Religion (including theology) can indeed be regarded as a credible field in academia, for the constraints in scientific methodology and logic can both be used to resist the encroachments of ideological bias and other exogenous agendas that can admittedly easily warp the pursuit of knowledge.  My only degree in the field is the Masters of Divinity, which is really a bachelors degree (just as the MD and JD are actually bachelors) because it is the first degree in a school (e.g., Divinity). So I cannot regard myself as a scholar of religion. Even so, I greatly value knowledge that has not been warped by ideologies or other vested interests even of scholars of religion, and I disvalue the intellectual dishonesty that is involved in claiming as knowledge that which is really an instinctual urge to promote one's own worldview. 

Preaching, for instance, should not be done under the explicit auspices of scholarly inquiry. Schools such as Yale's divinity school whose mission includes educating scholarly ministers and priests should take pains to distinguish the two pursuits while holding that both are of value. Professors of divinity who are themselves ministers or priests need to be especially self-aware so as not to yield to the temptations to 1) restrict academic discourse to the ideologically comfortable confines of their preachments, and 2) present those preachments as though they satisfy the criteria for academic knowledge. It is quite common, for example, for Christians to conflate the faith-belief that Jesus of the New Testament was a historical (empirical) person in the ancient Middle East with historical knowledge that comes from historical accounts rather than faith narratives. The latter prioritizes theological points, and thus can ethically adapt (rather than merely adopt) historical events to make such points. 

The synoptic gospels differ on which night of Passover the Last Supper was on; putting that event on the second night serves the theological metaphor of Jesus as the lamb to be slaughtered for the forgiveness of sins. The writer would not have been bothered in the least had he known that the event actually taken place on the first night because he would have known that he was not writing a historical account. This is not to say that the field of theology is not as credible as a field of knowledge than is history. It is to say that the two fields have different criteria (and source-types) and thus should not be conflated. A historian would look for historical accounts that are as objective as possible (e.g., not from the disciples) to answer the question of whether the Last Supper actually took place (and, if so, on which night), whereas a theologian would assess the fit of the metaphor to soteriology (i.e., Jesus Christ as Savior). 

Lay Christians and even many preachers may be surprised to learn that the only historical reference to Jesus, that which the Jewish historian Josephus made, is suspect as it regards Jesus as having preached the truth. Rather than being written by a Jewish person, the sentence was more likely inserted by a Christian copyist. Historians know to look at the credibility of a source that is presumably a historical account, for slyness is not a small part of human nature.

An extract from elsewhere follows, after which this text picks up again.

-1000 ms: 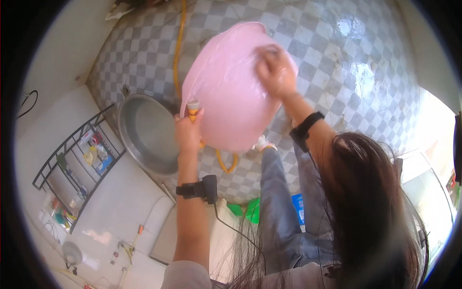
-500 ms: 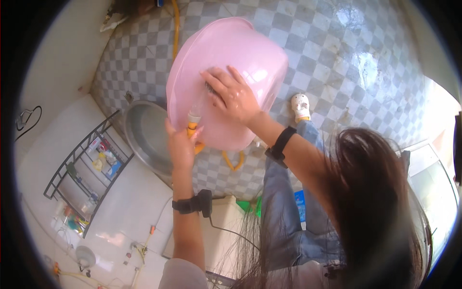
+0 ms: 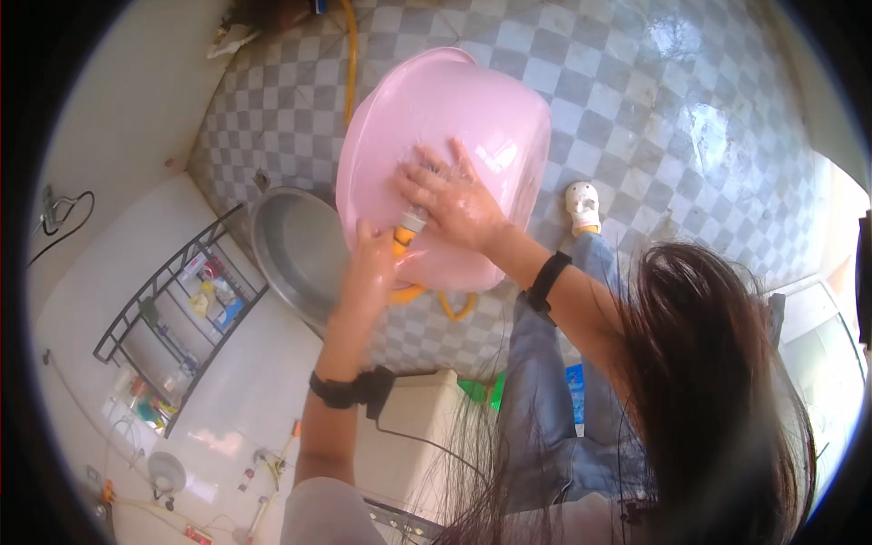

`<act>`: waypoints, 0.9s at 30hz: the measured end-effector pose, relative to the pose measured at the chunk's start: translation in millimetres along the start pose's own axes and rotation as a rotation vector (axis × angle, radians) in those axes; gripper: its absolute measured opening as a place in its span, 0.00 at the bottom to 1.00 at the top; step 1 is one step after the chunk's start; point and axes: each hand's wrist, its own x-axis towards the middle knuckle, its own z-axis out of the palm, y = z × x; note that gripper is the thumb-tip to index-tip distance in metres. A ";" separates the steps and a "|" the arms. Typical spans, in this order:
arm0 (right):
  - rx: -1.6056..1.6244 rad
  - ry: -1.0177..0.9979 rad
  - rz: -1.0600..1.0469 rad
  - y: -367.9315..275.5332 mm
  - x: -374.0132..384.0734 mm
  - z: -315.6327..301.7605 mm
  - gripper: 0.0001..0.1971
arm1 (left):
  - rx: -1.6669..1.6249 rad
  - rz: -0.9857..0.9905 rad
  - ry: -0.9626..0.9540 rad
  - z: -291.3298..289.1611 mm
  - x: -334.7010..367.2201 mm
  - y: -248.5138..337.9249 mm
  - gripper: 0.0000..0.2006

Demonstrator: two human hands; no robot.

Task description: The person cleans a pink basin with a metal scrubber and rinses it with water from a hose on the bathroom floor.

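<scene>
L hand (image 3: 371, 259) gripping orange hose (image 3: 402, 241), fingers closed round it, nr pale nozzle (image 3: 413, 221). R hand (image 3: 461, 207) lying on pink tub (image 3: 454, 104), fingers splayed wide (can't tell if anything's under palm). Tub showing its wet side, tilting above tiled floor (image 3: 672, 145), left of floor's centre. Metal basin (image 3: 304, 247) standing nr floor's left edge; white shoe (image 3: 582, 203) resting right of tub.

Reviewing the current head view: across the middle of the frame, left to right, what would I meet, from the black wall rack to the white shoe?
Black wall rack → metal basin → left hand → yellow hose end with a pale tip → right hand → white shoe.
</scene>
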 end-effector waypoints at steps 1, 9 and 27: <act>0.005 -0.021 -0.015 0.1 -7.4 3.0 0.25 | -0.003 0.007 -0.003 -3.1 0.9 -2.5 0.18; 0.426 -0.048 -0.070 -2.1 -31.6 17.3 0.21 | 0.009 -0.018 0.087 -15.2 -2.5 -26.8 0.20; -0.248 -0.566 0.139 124.0 63.9 -28.6 0.10 | -0.066 -0.216 0.315 42.6 -19.1 -83.4 0.22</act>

In conclusion, religious studies as an academic discipline can be distinguished from that of history and the ministerial profession of preaching.  Moreover, academic pursuits should not succumb to the lure of ideology or preaching. Given the omnipresent desire that others adopt one's ideology or religious faith, the towers of knowledge that we construct should be subject to critique on a regular basis and by people of different vantage-points.